O dia do teu adeus começou confuso. Iniciou com chuviscos, mas logo se dissiparam e cederam ao espectáculo do sol. Houve sol para todas as cabeças, rostos e peles que se fizeram à Praça da Independência para te prestar a última homenagem, para te dizer adeus. Gotas de suor entornavam por debaixo dos queixos das pessoas, escorriam pelos braços e arrefeciam o chão quente e implacável daquele lugar. Mas a tua gente, a nossa gente, o povo, o povo no poder esteve lá de punhos no ar a cantar a tua música. Ainda deixaste-nos o teu último sorriso com aquele arco-íris.
Para nós o mês de Março começou murcho, um mês cruel e gelado para os moçambicanos, um mês duro e metálico e que corta a alma, que estilhaça as esperanças, um mês que é indiferente à dor. Mia Couto, no seu “Poema de Despedida”, escreve:
Não saberei nunca/dizer adeus/ Afinal, /só os mortos sabem morrer /Resta ainda tudo,/só nós não podemos ser
Talvez o amor,/neste tempo,/seja ainda cedo
Não é este sossego/que eu queria,
este exílio de tudo,/esta solidão de todos
Agora /não resta de mim
o que seja meu/e quando tento
o magro invento de um sonho/ todo o inferno me vem à boca
Nenhuma palavra/alcança o mundo, eu sei
Ainda assim,/escrevo
Este é o poema de dor e não existe outro que expresse melhor que o que aqueles rostos, de punhos no ar, com um ar de nostalgia, demonstravam ali na Praça da Independência. É o poema da frieza, da despedida, do adeus, da melancolia, do anúncio do fim da vida, do recomeço de outras, é o poema do nascimento da revolução que se quer ainda de pés descalços.

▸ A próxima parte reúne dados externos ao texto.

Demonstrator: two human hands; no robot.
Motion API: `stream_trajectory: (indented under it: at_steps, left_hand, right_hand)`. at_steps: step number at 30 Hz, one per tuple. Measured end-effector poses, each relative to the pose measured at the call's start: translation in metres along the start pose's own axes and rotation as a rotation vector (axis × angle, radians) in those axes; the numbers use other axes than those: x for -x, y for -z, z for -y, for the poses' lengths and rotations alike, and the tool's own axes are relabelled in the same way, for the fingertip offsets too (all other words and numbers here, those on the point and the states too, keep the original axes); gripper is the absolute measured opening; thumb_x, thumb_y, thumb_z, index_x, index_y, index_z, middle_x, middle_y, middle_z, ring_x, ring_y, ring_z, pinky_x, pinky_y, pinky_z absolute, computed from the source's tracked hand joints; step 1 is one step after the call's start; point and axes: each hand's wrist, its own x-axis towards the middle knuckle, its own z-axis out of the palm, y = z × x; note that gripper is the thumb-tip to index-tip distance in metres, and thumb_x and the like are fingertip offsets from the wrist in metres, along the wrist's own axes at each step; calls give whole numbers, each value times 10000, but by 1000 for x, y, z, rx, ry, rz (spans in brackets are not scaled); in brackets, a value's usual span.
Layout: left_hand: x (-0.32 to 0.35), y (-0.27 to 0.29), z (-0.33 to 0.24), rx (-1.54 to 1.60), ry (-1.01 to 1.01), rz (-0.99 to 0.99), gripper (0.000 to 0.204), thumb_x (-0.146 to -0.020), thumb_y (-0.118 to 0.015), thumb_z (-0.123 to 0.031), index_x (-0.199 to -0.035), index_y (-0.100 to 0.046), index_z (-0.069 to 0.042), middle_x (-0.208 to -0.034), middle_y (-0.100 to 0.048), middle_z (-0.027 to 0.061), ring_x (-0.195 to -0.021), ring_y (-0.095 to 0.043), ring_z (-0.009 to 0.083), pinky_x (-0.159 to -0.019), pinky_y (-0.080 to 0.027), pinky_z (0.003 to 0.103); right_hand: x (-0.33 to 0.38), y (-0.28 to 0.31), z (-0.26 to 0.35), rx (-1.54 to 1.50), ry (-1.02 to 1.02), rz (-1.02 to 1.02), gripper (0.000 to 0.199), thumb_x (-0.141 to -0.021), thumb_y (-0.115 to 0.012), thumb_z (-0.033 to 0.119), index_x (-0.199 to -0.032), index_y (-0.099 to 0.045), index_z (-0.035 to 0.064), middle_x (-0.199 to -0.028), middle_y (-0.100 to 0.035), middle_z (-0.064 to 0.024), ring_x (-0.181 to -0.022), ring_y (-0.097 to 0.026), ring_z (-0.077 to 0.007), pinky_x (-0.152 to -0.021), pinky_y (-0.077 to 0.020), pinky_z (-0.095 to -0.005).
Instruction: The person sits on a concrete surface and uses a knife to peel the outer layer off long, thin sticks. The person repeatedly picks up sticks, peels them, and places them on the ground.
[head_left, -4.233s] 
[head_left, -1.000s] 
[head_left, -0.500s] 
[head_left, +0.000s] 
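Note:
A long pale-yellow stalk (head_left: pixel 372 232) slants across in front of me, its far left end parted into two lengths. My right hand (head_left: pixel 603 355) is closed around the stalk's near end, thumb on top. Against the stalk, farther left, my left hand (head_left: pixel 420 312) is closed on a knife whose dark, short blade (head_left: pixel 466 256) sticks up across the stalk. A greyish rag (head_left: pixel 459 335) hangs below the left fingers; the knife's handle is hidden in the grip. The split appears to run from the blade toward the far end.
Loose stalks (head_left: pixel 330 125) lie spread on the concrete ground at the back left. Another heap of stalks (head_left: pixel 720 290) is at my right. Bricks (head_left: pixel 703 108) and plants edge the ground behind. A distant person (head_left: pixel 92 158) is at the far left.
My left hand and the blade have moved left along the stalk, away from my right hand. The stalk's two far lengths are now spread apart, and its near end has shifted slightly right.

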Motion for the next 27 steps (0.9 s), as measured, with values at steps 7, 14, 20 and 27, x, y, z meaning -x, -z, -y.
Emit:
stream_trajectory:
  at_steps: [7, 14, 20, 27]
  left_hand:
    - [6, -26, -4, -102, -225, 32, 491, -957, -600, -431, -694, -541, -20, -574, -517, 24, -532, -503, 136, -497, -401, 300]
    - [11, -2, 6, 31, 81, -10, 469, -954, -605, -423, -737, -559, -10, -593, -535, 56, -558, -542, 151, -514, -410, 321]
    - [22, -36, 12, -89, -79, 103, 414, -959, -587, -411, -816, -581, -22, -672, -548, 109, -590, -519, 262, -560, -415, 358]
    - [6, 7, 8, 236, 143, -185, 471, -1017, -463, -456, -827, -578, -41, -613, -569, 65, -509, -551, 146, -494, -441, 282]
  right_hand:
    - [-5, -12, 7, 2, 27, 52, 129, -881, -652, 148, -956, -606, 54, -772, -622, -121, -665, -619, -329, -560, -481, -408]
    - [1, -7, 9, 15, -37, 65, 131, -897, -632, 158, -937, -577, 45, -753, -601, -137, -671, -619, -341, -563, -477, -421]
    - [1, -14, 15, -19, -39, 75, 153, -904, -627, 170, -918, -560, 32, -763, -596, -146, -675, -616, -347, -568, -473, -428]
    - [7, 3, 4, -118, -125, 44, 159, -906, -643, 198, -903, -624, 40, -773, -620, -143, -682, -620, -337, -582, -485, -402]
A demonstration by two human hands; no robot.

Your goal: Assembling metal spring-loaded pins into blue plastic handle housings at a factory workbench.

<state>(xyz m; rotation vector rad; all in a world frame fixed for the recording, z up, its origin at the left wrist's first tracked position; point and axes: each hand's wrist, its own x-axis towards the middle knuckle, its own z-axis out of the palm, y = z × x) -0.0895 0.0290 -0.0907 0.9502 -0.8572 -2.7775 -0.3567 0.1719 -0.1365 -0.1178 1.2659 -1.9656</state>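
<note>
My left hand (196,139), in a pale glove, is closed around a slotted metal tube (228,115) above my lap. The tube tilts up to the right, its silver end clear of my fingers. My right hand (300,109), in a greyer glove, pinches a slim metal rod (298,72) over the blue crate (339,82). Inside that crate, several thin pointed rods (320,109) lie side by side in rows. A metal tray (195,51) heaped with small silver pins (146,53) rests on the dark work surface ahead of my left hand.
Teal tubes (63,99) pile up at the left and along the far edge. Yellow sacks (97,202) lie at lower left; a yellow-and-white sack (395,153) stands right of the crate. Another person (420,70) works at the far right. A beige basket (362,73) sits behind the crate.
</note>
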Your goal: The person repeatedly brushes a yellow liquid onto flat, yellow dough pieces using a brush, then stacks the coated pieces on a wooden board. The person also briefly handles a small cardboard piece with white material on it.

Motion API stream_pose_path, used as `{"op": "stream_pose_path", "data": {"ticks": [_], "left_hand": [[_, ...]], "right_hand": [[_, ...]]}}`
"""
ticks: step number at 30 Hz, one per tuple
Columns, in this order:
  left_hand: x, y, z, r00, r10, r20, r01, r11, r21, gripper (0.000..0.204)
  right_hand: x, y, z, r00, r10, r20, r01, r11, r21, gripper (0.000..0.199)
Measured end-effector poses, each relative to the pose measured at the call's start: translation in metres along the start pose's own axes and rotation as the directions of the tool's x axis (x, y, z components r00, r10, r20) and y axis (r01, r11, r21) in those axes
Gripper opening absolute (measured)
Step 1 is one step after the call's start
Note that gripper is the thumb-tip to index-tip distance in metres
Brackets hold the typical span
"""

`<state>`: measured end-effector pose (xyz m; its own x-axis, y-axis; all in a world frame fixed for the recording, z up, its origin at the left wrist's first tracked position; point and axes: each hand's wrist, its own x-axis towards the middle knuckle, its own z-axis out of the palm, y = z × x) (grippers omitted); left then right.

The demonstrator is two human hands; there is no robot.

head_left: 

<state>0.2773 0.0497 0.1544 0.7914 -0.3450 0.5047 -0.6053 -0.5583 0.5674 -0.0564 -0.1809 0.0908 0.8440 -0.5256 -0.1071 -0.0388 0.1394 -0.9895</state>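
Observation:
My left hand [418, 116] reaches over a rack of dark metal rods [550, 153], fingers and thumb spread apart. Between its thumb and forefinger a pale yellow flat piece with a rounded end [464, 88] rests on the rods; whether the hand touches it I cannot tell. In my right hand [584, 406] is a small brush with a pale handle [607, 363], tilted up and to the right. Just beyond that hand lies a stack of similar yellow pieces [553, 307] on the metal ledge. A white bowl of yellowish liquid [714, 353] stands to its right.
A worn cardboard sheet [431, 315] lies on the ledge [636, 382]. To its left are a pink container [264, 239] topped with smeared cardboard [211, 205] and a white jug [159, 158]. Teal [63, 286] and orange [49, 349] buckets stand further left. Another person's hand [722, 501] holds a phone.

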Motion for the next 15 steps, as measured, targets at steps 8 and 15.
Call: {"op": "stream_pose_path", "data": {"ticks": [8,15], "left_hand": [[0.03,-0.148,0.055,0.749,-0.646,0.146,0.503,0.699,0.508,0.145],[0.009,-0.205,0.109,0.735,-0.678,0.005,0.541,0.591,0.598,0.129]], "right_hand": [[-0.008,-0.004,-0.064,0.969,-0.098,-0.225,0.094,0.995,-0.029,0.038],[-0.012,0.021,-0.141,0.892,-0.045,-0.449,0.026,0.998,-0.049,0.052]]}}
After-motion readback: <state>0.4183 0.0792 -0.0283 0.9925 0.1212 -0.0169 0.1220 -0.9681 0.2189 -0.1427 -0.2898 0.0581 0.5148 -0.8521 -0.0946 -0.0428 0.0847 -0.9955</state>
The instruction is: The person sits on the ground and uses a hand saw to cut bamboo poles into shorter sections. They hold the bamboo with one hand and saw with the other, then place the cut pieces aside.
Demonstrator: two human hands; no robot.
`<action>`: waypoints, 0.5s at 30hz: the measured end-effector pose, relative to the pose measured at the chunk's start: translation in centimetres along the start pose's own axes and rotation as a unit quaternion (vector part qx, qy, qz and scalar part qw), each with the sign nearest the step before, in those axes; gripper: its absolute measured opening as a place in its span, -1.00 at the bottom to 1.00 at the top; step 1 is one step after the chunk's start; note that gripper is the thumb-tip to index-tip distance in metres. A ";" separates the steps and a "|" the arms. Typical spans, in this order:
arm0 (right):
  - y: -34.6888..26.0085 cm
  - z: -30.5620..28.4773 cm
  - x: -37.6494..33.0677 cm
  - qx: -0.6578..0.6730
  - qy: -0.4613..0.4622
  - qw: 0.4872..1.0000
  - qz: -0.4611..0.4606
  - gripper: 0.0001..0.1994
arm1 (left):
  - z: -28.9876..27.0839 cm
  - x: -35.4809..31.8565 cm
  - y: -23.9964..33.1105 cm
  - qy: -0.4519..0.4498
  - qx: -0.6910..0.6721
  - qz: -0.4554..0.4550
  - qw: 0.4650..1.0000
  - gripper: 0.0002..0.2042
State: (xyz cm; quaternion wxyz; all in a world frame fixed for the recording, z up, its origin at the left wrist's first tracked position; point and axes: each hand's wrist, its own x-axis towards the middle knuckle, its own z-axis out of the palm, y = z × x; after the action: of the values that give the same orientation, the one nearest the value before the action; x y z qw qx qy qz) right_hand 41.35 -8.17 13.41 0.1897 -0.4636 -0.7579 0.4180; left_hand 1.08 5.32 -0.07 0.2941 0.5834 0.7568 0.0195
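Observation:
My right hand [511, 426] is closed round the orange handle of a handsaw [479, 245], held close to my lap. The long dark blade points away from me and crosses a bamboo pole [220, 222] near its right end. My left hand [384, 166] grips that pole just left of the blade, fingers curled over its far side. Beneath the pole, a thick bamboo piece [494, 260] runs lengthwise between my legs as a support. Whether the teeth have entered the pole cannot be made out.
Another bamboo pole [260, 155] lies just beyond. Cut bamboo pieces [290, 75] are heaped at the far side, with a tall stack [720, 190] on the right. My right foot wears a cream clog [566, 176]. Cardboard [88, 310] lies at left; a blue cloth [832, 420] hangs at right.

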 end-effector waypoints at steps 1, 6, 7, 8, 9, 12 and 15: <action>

Agora olha para as tuas pessoas que se fizeram à praça, que madrugaram, que subiram “My Love” só para te ver naquela caixa de madeira. Olha para esta gente que fixa o olhar no além para esconder as lágrimas por detrás do grito “Povo no Poder”, as lágrimas que preenchiam o canto dos olhos, lágrimas seguradas pela promessa de “fazer o combinado”, ao testemunhar as mensagens de despedida. Olha para as tuas crias. Olha para este povo que prende o grito da liberdade na garganta.
Sobra-nos uma mágoa fria e triste no canto das lamentações, tão seca quanto o soprano gelado da tua colega Rhodalia Silvestre que te fez homenagem e também chorou através daquele canto fino, com aquela voz que preencheu o vazio daquela sala, aquela melancolia quando balbuciou “hita sala na mani?” (com quem ficaremos?).
Tinhas de ser tu a fazer isto connosco. Acompanhamos-te desde a tua saída do Hospital Central. És grande que até no sono atrapalhas o sono dos “grandes” como um mosquito, bro. Mas milhares de braços, uma só força, desde o Paços do Conselho Municipal até a última moradia, em Muchafutene, o público a bateu as palmas, a agradeceu pela luta, empenho, dedicação, pela vida que deste aos moçambicanos. Foste combatido, mas combateste um bom combate, o eterno vencedor das causas perdidas. O povo está pronto para fazer o combinado. Povo no Poder, sempre!